IN the course of a few weeks Happy came to know Grandma Holden. She was sent to "the other house," as the old homestead was called, on various errands, and soon learned to admire and to love this lovely old lady, whose life was a constant practice and teaching of the gospel. Almost all Madam Holden's children were dead; she had watched every one of them down to the river's brink with unfaltering courage and cheer, and unsparing devotion. Her only daughter, a widow too, was traveling in Europe; one son was at the South, the other was Ruth's father: out of eight, these three alone remained. Her husband died after an illness of years that bore heavily on mind and body; and though she could never speak of him without tears springing to her tender eyes, there was always a smile to follow, fresh and faithful as a rainbow, to attest her cheerful submission to God's better will.

Old as she was, her soft hair had not one silver thread in its thick bands, and her spare figure

moved with a gentle alacrity that denied her years. As Miss Lavinia had said, she was a woman with no self, a woman who lived in and for her own people. It is true, the circle in which she so moved was small, and time was still narrowing it; but she gave to it all she had to give, the whole of a full cup,a rich and devoted nature. The duty lying nearest her was always done, fully. Perhaps China and the isles of the sea were left out of that circumference; but her family, her friends, her neighbors, were in no case neglected. She "stood in her lot" to the end of her days. If we all did as much, would the days of millennial peace tarry so long?
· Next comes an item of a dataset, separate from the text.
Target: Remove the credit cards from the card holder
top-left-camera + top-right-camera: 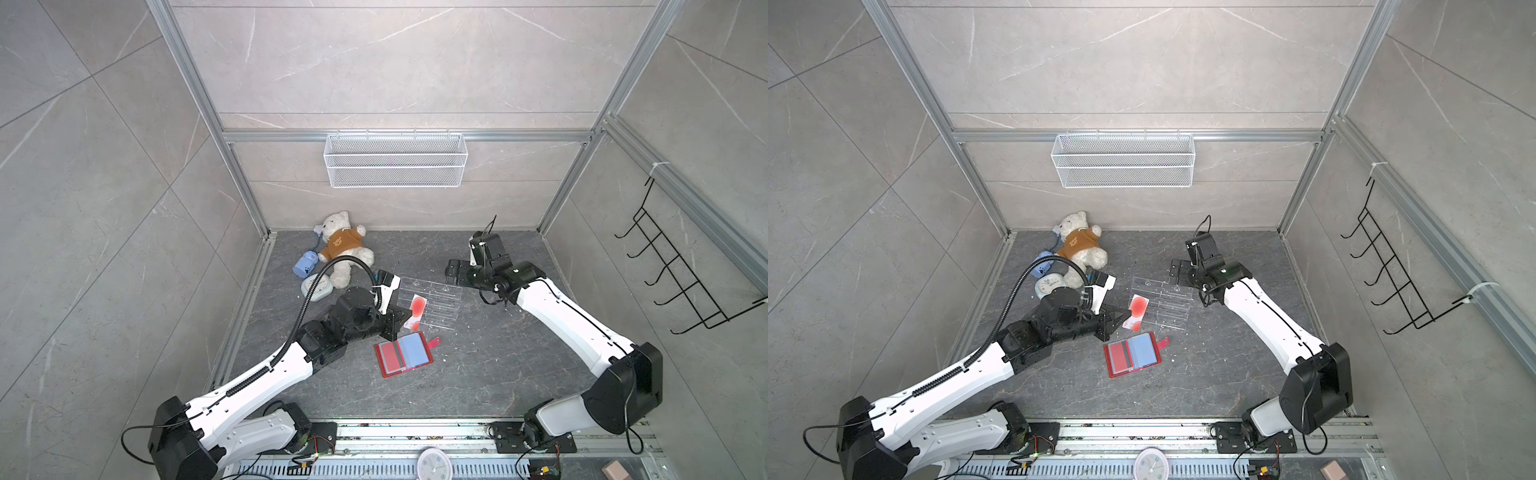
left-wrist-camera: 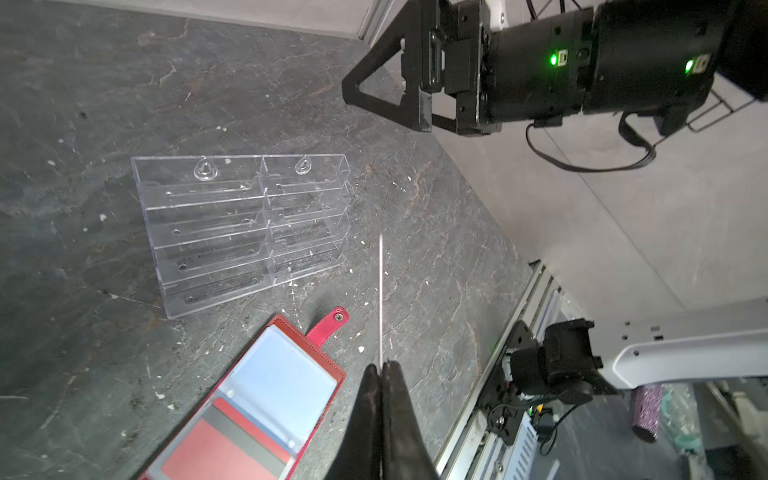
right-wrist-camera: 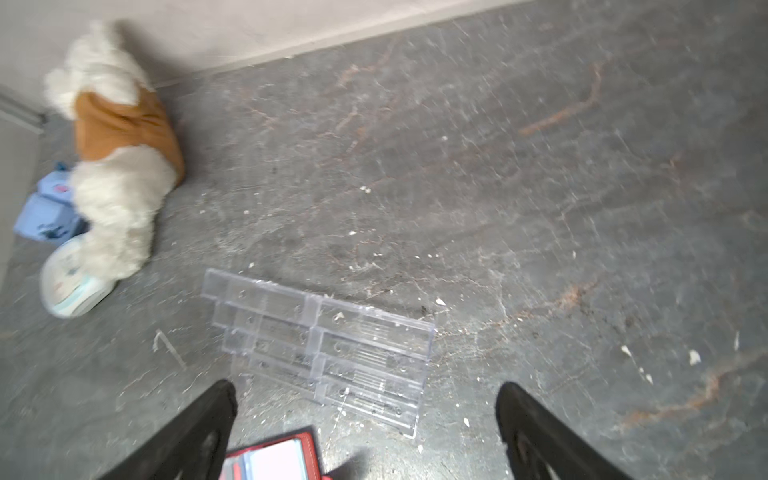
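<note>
The worktop is carrying everything. The bear is lying in its far left corner, well away from the work.

The rack is lying flat on its back around the middle of the worktop, with its slots facing up. No card is showing in them.

The holder is lying open just on the near-edge side of the rack, with its pages facing up. Its tab is sticking out toward the right edge. Lying open like this, it is leaving its sleeves reachable from above. One sleeve is showing a red panel with a dark stripe, probably another card waiting to come out. The pale blue page beside it is looking empty.

The right gripper is hovering over the far right end of the rack with its jaws spread wide and nothing between them. It is probably keeping clear so the other arm has room.

The left gripper is pressing its jaws together on a card, pinching one end flat across both faces, which suits so thin a thing. The card is sticking out over the rack's left end, just beyond the holder, and seems to be hanging clear of the worktop. In the left wrist view it is showing edge-on as a thin white line.
</note>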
From her, Happy had a great lesson to learn: the lesson of loving. Not after the elective fashion of this world's love, which goes where it is attracted only, and as often goes to destroy as to protect and honor, but as God loves, with pity, pardon, and insight. Grandma Holden found something lovely in every soul with which she came in contact: some spark of the life that once came from the breath of God, and which is so rarely all extinguished so long as living lasts. Happy had been loved: loved as few mothers even love their children. And her own heart had gone out to her class-children, especially to Ruth; but she held herself aloof from most people, because she did not like them. That this was not right had never crossed her mind; she did

not enjoy it in other people's manner towards her, but it seemed inevitable in herself. It was a study and a revelation to her to watch Grandma Holden's friendly manner to everybody. To see how she found something in each to love, to admire, or to respect; yet not for want of discrimination into character. Her eyes were keen to observe and discern; but she had that charity which "hopeth all things and endureth all things," "suffereth long and is kind," "thinketh no evil," and "seeketh not its own." This last type of heavenly love was especially Madam Holden's own; having no self-consciousness to be jarred or wounded by the neglect or unkindness of the world about her, she never perceived that it was unkind or neglectful; and having the largest hope and charity for everybody else, she was so deeply humble, so sensible of her own shortcomings, that Mr. Payson had said of her: "Madam Holden sees everybody's goodness but her own, and loves everybody but herself."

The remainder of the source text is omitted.